Across the canal that divides the Giardini in two (along which Biennale security patrol to fend off chancers hopping from small boats) Brazil’s Swingeurra, a fusion of the Portuguese word for war, is a powerful and moving film following a troupe of transgender dancers by artists Bárbara Wagner and Benjamin de Burca. As the looped film concludes in the crowded pavilion, applause and whoops go up from onlookers as if a live performance.
Evidence of political turmoil was visible through more than just the art, or in the case of the Venezuela sadly, the lack of art, whose country’s political unrest at home had contributed to the pavilion remaining closed, doors padlocked despite the organizers reassurance that their opening would only be delayed slightly.
Martin Puryear, Aso Oke, 2019, American national pavilion. Photo Natalie Craven
Conflict and chaos
In the Arsenale, the vast sprawling site of the city’s former Naval docks, the smell of fresh bare plywood fills the air. Revered filmmaker, Christian Marclay’s new work ‘48 war movies’ (2019) sets the tone of the exhibition early on for a thread of conflict and chaos. Multiple rectangular ribbons of film playing simultaneously in khakis and browns; a mass of noise and panicked cries, the sense of urgency making it compelling viewing whilst impossible to glean any narrative.

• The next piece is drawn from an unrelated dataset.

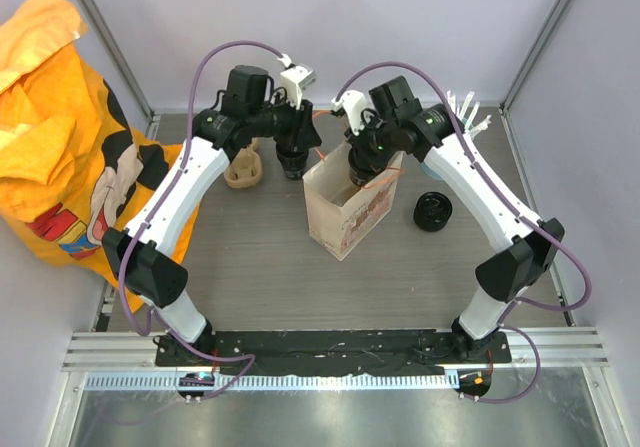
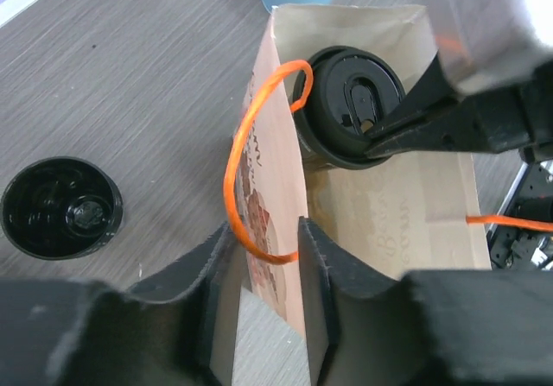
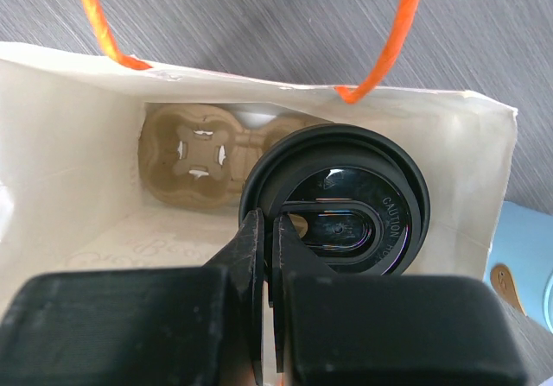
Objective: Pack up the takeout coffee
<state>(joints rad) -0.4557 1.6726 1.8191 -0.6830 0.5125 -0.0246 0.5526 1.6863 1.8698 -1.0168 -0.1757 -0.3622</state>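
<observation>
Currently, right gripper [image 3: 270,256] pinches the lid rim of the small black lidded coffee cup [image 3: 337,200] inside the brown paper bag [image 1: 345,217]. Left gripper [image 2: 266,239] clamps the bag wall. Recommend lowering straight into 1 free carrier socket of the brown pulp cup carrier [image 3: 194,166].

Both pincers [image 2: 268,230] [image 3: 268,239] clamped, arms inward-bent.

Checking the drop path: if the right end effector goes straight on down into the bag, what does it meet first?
Probably the pulp cup carrier on the paper bag floor, touched first by the takeout coffee that the right end effector holds; depth is unclear.
</observation>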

Ahead in the bowels of the building, the occasional powerful rush of water can be heard. A kinetic sculpture by Chinese artists, Sun Yuan and Peng Yu, ‘Dear’ 2015, turns out not to be water but an air-pressured rubber hose violently lashing around within a Perspex box that when ‘resting’ appears to be a stately marble throne modeled on the Lincoln Memorial in Washington, D.C. (sans former president). A second work of this artist duo is featured in the Giardini is the mesmerizing ‘Can’t help myself’ 2016, another robot that has been ‘taught’ 32 different movements by the artists. Uncanny and transfixing, the robot is preoccupied with the task of mopping up a bloody colored liquid, stopping occasionally to ‘shake that ass’ as the work’s caption describes.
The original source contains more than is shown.